§ Supplied material:

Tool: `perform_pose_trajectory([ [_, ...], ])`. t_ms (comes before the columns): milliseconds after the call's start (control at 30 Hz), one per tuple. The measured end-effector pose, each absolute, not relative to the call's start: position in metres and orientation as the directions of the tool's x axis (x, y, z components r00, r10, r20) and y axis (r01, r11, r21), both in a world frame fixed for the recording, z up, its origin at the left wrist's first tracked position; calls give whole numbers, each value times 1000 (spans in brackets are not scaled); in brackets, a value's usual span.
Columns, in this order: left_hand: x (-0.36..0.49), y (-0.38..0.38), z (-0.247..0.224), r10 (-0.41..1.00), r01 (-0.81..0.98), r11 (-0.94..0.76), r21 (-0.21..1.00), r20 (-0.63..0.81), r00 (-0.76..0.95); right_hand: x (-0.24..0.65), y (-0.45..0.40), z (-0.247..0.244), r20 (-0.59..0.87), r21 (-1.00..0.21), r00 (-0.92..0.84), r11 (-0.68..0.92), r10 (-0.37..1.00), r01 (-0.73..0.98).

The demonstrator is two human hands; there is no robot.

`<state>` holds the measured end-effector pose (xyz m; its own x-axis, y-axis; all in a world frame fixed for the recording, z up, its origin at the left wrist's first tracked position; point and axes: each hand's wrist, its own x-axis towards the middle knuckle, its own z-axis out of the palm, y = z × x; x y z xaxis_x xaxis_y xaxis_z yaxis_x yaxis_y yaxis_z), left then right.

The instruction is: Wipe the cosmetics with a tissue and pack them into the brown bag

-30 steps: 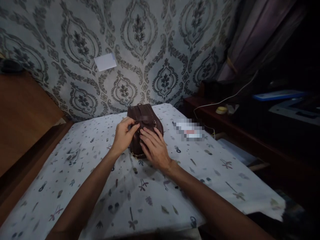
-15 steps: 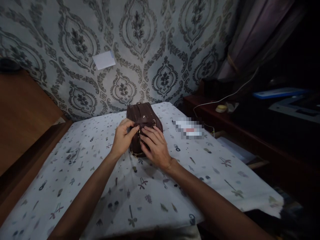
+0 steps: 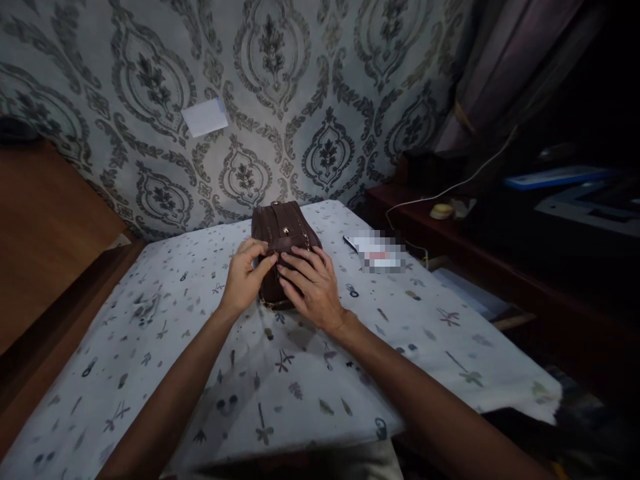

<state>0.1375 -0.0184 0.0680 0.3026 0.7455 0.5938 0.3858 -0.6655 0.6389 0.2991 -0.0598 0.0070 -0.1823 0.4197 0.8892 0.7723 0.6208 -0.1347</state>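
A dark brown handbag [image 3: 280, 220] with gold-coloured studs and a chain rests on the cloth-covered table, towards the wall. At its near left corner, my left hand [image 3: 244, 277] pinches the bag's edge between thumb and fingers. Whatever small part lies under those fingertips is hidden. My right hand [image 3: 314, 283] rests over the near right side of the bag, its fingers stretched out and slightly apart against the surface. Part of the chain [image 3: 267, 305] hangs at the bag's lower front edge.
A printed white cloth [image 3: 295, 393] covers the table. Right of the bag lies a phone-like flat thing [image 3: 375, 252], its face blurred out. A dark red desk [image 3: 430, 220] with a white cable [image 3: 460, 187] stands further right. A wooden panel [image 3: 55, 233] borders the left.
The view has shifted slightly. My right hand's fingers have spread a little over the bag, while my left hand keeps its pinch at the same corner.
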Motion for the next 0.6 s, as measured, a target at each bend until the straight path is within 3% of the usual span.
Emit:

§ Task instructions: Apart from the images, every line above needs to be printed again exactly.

§ Exercise output:
Tool: `perform_pose_trajectory([ [_, ...], ])`. t_ms (comes before the columns): milliseconds after the call's start (control at 30 Hz), one per tuple. The measured end-effector pose, each absolute, not relative to the call's start: position in metres and orientation as the directions of the tool's x axis (x, y, z components r00, r10, r20) and y axis (r01, r11, r21), both in a world frame fixed for the recording, z up, its origin at the left wrist's first tracked position; calls give whole numbers, each value times 1000 (spans in brackets are not scaled); in brackets, a value's usual span.
Columns, in this order: left_hand: x (-0.36..0.49), y (-0.38..0.38), z (-0.247..0.224), r10 (-0.41..1.00), r01 (-0.81..0.98), r11 (-0.94..0.76), r21 (-0.21..1.00), r20 (-0.63..0.81), r00 (-0.76..0.95); right_hand: x (-0.24..0.65), y (-0.45..0.40), z (-0.247..0.244), r20 (-0.59..0.87), r21 (-1.00..0.21), r00 (-0.92..0.84), r11 (-0.68..0.92), r10 (-0.37..1.00), r01 (-0.73..0.98).

The demonstrator is two human hands; there is no robot.

`<state>` holds the measured end-effector pose (xyz m; its own x-axis, y-axis; all in a world frame fixed for the recording, z up, its origin at the left wrist's first tracked position; point and axes: each hand's wrist, its own x-axis towards the middle knuckle, its own z-axis out of the palm, y = z × x; x y z xaxis_x xaxis_y xaxis_z yaxis_x yaxis_y yaxis_z), left then right.

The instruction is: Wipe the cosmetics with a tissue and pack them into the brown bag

-30 steps: 
-15 steps: 
+0 steps: 

<state>0.1375 -0.0184 0.0680 0.3026 0.7455 0.5938 0.3858 -0.6655 0.6389 0.2991 -0.0598 0.0070 -0.1823 0.4197 0.8892 0.7723 0.6208 -0.1347</state>
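A dark brown handbag [image 3: 280, 220] with gold-coloured studs and a chain rests on the cloth-covered table, towards the wall. At its near left corner, my left hand [image 3: 244, 277] pinches the bag's edge between thumb and fingers. Whatever small part lies under those fingertips is hidden. My right hand [image 3: 314, 283] rests over the near right side of the bag, its fingers stretched out and slightly apart against the surface. Part of the chain [image 3: 267, 305] hangs at the bag's lower front edge.
A printed white cloth [image 3: 295, 393] covers the table. Right of the bag lies a phone-like flat thing [image 3: 375, 252], its face blurred out. A dark red desk [image 3: 430, 220] with a white cable [image 3: 460, 187] stands further right. A wooden panel [image 3: 55, 233] borders the left.
The view has shifted slightly. My right hand's fingers have spread a little over the bag, while my left hand keeps its pinch at the same corner.
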Motion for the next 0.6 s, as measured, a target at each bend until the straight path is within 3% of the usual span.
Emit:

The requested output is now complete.